S2. 93

438 39 5
                                    

*Perhatian, terdapat bagian yang mungkin membuat sebagian pembaca merasa tidak nyaman.

***

"Tetap bertahan!" Fred berseru, dia bersikeras menahan serangan seekor monster, melihat ke sekelilingnya, para kesatria muda yang perlahan tumbang satu-persatu.

"Haah!" Fred menebas monster yang mendekati kubah di depan gerbang. "Tidak ada habisnya.." Fred terengah.

"Lihat, kan?" Reynand muncul di sampingnya, setelah menembus barrier milik Maverick yang mudah saja ditembus manusia. "Mereka ini mati satu, muncul seribu."

"Ya, kelihatannya memang begitu," Fred mendengus. "Bagaimana yang lain? Mereka sudah berjaga di setiap sisi pintu keluar-masuk di berbagai sisi dinding?"

Reynand mengangguk. "Tidak seperti gerbang ini, gerbang kaman-kiri dan belakang lebih lengang monsternya."

Fred dan Reynand juga puluhan kesatria itu mundur sejenak dibalik lindungan barrier Maverick, sedikit mencuri waktu untuk bernapas untuk kemudian keluar untuk kembali bertarung.

"Apa kita akan seperti ini terus sampai mati?" Reynand berseru di tengah ricuhnya pertarungan melawan monster.

"Kalau kau mau, boleh saja, silahkan!" Fred menebas habis monster yang memojokkan Reynand sejak tadi.

"Astaga.." Kini hanya tersisa belasan orang saja yang membantu Fred di luar gerbang utama, sebagian besar telah pergi menyatu dengan tanah kelahirannya.

"Suara apa itu?" Fred mendengar suara gemuruh dan getaran besar tak jauh dari sana.
Reynand mendengus, "Apalagi? Tentu saja mereka."

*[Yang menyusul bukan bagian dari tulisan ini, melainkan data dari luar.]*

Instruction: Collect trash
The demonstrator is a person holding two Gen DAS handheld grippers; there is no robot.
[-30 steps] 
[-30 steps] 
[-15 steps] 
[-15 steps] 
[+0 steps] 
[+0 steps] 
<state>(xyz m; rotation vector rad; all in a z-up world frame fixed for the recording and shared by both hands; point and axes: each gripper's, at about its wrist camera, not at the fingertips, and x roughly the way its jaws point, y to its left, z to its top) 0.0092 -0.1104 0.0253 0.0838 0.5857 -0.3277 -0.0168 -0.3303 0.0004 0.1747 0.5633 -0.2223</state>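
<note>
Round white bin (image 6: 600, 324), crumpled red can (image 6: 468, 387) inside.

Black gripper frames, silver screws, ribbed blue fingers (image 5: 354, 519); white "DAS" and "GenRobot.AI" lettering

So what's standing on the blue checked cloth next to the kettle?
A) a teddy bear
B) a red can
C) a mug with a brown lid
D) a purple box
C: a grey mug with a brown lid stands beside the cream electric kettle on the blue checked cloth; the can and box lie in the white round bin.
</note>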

Mereka memandang jauh dari barisan gedung ibukota. Dari sana ratusan monster besar melangkah, menyusul monster-monster kecil bak air bah yang tumpah. Terus melaju hendak menerjang kubah pelindung. Gelombang selanjutnya telah muncul—yang entah asalnya dari mana—dan entah sampai kapan.
Awan-awan gelap di langit perlahan hilang, mentari yang mulanya tidak terlihat perlahan menampakkan diri. Cahaya kemilaunya perlahan tergelincir ke arah barat.

"Yah, tugas kita masih panjang... " Fred menyalakan kedua bilah pedangnya. "Setidaknya hingga mereka mau mengirim pasukan bantuan."

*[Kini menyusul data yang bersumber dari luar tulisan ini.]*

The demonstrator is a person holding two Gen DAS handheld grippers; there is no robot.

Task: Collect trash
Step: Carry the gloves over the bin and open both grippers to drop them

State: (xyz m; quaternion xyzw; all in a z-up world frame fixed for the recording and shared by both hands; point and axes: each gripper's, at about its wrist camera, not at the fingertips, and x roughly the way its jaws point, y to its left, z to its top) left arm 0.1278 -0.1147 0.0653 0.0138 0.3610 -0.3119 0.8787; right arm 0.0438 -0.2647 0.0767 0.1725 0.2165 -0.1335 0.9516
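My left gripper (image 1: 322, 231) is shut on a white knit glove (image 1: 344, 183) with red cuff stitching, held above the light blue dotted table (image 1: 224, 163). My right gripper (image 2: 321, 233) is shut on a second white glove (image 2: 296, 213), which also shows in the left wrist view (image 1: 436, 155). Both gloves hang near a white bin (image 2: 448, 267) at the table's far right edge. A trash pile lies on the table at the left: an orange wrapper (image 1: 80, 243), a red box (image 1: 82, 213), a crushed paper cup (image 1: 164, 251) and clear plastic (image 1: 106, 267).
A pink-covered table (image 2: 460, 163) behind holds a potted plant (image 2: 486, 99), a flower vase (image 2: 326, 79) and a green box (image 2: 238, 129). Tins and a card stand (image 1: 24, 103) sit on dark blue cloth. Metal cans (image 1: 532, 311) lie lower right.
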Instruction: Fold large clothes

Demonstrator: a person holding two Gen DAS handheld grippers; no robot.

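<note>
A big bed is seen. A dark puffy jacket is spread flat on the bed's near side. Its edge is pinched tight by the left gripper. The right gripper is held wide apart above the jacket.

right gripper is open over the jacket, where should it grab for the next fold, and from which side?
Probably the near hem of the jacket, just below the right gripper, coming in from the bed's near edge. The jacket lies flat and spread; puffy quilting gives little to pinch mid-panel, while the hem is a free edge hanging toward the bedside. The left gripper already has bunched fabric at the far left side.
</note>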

Kubah transparan dengan sedikit warna merah itu perlahan menebal, warna merah semakin ketara dan menyala. Fred berdecak melihat perubahan kubah itu, wajahnya semakin cemas.

"Monster yang sangat mengerikan,"  Reynand berkomentar, dia ikut bergabung di samping Fred.

"Kau takut, hah?!" Fred di sampingnya tertawa meremehkan.

"Bukan mereka, tapi kau juga ayahmu."

***

"Dia tidak mau kesini," Hanzel menghadap kepada ayahnya. "Mereka bersikeras mempertahankan kubah di seluruh wilayah istana.
"Haah, padahal mereka bisa saja mati dengan gelombang besar yang mungkin saja akan datang..." Hanzel berkata sedikit menggerutu.

"Hmm, sudah pasti seperti itu, ya." Kaisar berkata santai—seolah sudah tahu. "Mereka memang keras kepala, khususnya Mave. Dia tidak mungkin membiarkan seluruh pekerja dalam istana ikut menjadi korban."

"Apa? Bukankah semua pekerja sudah dievakuasi ke wilayah aman?" Hanzel mengernyit. "Jangan-jangan—"

Kaisar tersenyum santai dari kursi mewahnya. Dia beranjak menepuk pundak anaknya. "Santai saja, monster itu akan segera dikalahkan oleh divisi Fred."

"Apa?" Hanzel tergagap bingung.

"Rencananya berubah," Kaisar tersenyum menatap ratusan pasukan yang mengisi aula luas itu. "Setengah dari penjaga disini akan dikirim keluar untuk membasmi semua monster itu."